This function deploys autonomous agents from the marketplace to ingest real-time telemetry from critical database servers. The system analyzes query latency, lock contention, and I/O wait times to detect performance degradation before it impacts application availability. By correlating historical trends with current metrics, the AI identifies root causes of slowness and proposes specific tuning parameters for storage engines and connection pools, ensuring minimal downtime for mission-critical business operations.
The system ingests high-frequency telemetry streams from database instances to establish a baseline performance profile.
AI agents analyze patterns in query execution plans and resource utilization to pinpoint specific bottlenecks.
Automated recommendations are generated and validated against enterprise governance policies before implementation.

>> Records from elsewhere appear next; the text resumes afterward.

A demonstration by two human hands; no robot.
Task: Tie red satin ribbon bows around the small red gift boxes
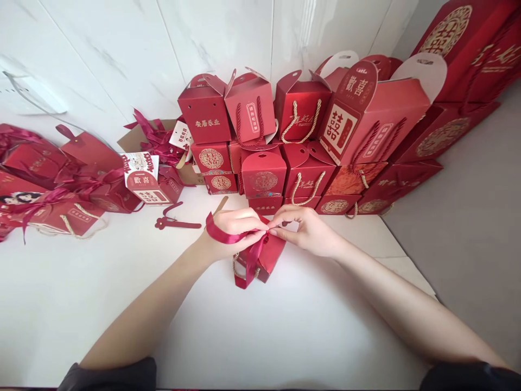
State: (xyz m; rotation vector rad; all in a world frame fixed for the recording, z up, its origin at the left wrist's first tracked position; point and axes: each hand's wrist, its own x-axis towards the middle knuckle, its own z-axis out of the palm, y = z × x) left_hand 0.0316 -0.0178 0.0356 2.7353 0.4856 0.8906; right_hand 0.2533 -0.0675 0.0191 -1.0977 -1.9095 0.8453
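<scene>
—What do the hands grip?
—The left hand (240,231) and right hand (307,231) pinch the ribbon (255,255) closely.
—Box (266,252) position?
—Beneath both hands, on the white table (309,320), before the stacked boxes (264,174).

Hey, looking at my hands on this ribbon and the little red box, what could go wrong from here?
The ribbon could slip loose, since your left hand and right hand hold it only by the fingertips. Its hanging end might snag on the rope handle close by. The stacked boxes stand just behind your hands, so a knock could topple some.
</scene>
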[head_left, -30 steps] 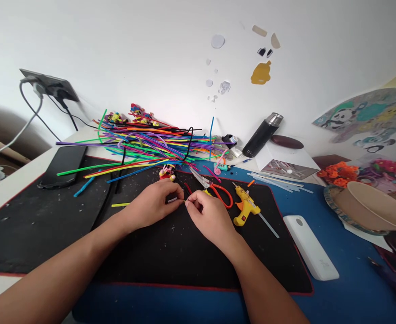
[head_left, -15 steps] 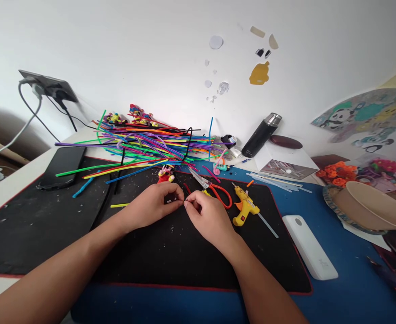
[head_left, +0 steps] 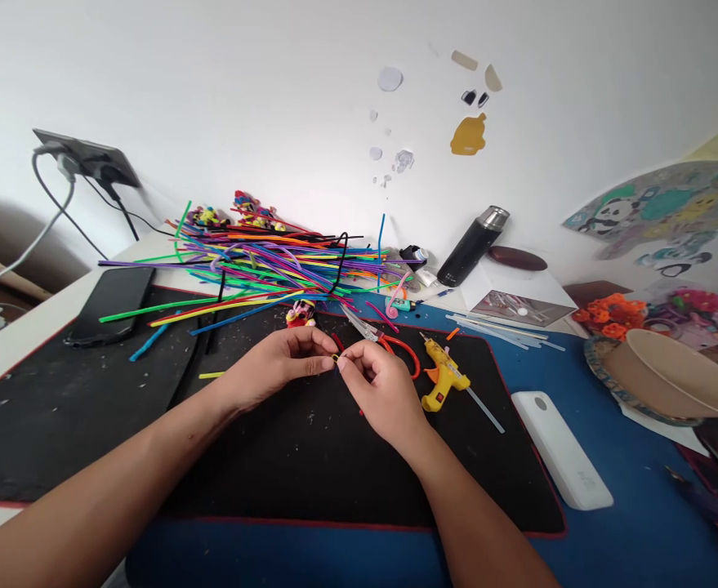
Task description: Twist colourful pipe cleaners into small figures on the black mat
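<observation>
one head-worn view (fairly near), forward and down over black mat [head_left: 309, 474]

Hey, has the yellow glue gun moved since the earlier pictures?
No, the glue gun hasn't visibly moved: it lies at the same place and angle against the black mat's right edge.

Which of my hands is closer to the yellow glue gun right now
Right. Your right hand is just left of the glue gun, not touching it; your left hand is farther left, beyond the right hand.
</observation>
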A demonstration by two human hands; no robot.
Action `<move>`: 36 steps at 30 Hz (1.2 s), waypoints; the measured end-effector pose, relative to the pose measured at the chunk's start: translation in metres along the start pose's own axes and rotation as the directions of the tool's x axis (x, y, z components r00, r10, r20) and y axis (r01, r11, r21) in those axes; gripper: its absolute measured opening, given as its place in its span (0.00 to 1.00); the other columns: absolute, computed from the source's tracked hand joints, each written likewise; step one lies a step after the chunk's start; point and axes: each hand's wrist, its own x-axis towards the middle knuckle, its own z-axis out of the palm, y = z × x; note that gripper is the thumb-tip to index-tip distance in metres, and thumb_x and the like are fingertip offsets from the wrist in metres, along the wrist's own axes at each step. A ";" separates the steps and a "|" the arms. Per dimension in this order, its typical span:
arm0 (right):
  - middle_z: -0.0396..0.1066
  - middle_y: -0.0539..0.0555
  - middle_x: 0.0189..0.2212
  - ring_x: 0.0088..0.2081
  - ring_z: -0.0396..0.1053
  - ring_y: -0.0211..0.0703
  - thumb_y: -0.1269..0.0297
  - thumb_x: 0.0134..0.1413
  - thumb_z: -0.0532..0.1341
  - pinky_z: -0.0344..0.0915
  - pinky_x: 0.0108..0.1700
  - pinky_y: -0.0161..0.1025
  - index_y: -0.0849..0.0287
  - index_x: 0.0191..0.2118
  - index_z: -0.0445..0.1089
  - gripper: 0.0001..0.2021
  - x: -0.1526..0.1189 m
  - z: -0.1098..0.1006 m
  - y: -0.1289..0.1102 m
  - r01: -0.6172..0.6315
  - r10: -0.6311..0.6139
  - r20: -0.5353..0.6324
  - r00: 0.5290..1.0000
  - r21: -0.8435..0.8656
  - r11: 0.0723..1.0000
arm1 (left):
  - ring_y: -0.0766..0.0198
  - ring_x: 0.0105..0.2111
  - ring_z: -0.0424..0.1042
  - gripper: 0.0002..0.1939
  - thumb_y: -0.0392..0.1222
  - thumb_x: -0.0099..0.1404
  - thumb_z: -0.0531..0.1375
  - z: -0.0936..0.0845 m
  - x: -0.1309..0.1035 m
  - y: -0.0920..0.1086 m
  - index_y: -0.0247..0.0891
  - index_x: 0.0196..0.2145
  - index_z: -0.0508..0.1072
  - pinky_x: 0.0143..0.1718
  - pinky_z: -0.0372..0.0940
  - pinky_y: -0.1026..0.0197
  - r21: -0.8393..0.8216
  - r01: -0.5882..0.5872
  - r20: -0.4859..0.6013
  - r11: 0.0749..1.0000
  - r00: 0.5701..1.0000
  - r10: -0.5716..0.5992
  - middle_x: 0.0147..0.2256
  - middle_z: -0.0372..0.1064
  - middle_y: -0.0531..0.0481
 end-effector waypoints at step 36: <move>0.68 0.46 0.23 0.25 0.64 0.38 0.63 0.64 0.62 0.55 0.28 0.35 0.54 0.36 0.74 0.05 -0.001 0.003 0.004 0.045 -0.038 0.038 0.999 -0.215 0.976 | 0.59 0.37 0.71 0.15 0.54 0.65 0.67 -0.004 -0.001 0.002 0.38 0.36 0.78 0.42 0.63 0.59 0.246 -0.063 0.039 0.967 0.998 0.055 0.35 0.76 0.50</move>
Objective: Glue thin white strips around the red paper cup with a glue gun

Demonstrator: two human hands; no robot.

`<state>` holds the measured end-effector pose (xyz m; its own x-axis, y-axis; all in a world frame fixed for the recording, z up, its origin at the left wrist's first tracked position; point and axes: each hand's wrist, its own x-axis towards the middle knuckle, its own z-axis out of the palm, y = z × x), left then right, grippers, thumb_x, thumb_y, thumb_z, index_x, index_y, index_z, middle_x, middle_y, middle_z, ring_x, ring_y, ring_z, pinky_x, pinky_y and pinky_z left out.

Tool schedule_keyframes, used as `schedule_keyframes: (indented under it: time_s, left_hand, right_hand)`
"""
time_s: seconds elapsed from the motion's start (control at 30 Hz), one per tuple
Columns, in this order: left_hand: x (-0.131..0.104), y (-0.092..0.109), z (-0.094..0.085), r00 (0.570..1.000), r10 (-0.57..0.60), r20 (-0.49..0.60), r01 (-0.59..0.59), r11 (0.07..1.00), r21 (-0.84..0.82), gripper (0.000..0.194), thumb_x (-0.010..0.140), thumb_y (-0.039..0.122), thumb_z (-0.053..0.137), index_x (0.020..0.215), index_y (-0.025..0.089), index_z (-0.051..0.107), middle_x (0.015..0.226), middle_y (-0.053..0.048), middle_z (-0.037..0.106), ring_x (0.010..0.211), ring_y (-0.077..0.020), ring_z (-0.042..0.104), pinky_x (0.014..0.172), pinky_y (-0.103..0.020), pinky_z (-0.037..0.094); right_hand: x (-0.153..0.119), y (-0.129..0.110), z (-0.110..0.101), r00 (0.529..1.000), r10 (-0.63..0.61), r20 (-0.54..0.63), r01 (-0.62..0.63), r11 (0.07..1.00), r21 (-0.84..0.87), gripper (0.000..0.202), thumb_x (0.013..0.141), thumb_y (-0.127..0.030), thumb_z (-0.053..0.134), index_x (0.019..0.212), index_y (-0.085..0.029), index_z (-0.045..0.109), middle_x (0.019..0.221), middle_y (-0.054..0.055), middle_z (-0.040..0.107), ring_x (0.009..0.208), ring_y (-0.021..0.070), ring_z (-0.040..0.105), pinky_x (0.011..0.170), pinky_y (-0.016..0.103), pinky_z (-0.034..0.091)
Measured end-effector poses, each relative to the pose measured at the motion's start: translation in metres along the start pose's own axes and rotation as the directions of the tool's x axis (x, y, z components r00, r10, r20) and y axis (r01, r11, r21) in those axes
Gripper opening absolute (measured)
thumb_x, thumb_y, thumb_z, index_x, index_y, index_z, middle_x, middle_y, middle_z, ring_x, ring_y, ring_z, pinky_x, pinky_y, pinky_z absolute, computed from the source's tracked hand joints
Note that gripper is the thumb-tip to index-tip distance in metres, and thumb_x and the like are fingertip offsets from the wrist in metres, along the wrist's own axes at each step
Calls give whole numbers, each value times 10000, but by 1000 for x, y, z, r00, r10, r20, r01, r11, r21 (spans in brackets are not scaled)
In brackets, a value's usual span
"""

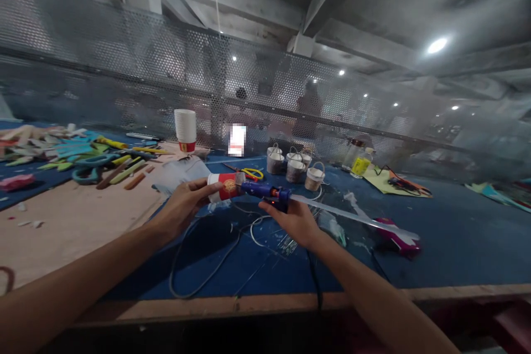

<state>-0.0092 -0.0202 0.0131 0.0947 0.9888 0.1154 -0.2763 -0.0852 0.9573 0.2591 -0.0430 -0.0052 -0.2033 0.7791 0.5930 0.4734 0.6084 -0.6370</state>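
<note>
My left hand (188, 202) grips a red and white paper cup (227, 186), which lies on its side in the air above the blue table. In my right hand (296, 218) is a blue hot glue gun (265, 191), its nozzle end at the cup's far end. A long clear glue stick (352, 213) runs out of the gun's back toward the right. A small orange light glows on the gun. Whether the nozzle touches the cup I cannot tell. Behind the gun lie yellow-handled scissors (252, 173).
Several small handled buckets (295, 168) stand behind the gun. A stack of paper cups (185, 130) is at back left, near scattered tools (124, 168). A magenta glue gun (398, 238) lies at right. Bottles (362, 161) stand by the mesh screen (257, 77). Loose wire (207, 282) loops across the table.
</note>
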Motion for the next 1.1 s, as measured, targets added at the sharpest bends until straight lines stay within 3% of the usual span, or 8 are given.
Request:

Ingest live telemetry data from target database servers into the central monitoring pipeline.
Analyze historical and current metrics to identify statistical anomalies in query performance.
Generate optimized configuration proposals aligned with enterprise security and governance standards.
Execute approved tuning parameters and verify improved response times through post-deployment validation.
Real-time graphs displaying query latency trends, resource saturation levels, and anomaly detection alerts for immediate DBA review.
Structured JSON outputs containing specific tuning parameters, estimated performance gains, and risk assessments for proposed changes.
Automatic logging of all AI-driven actions and modifications to ensure compliance with internal change management protocols.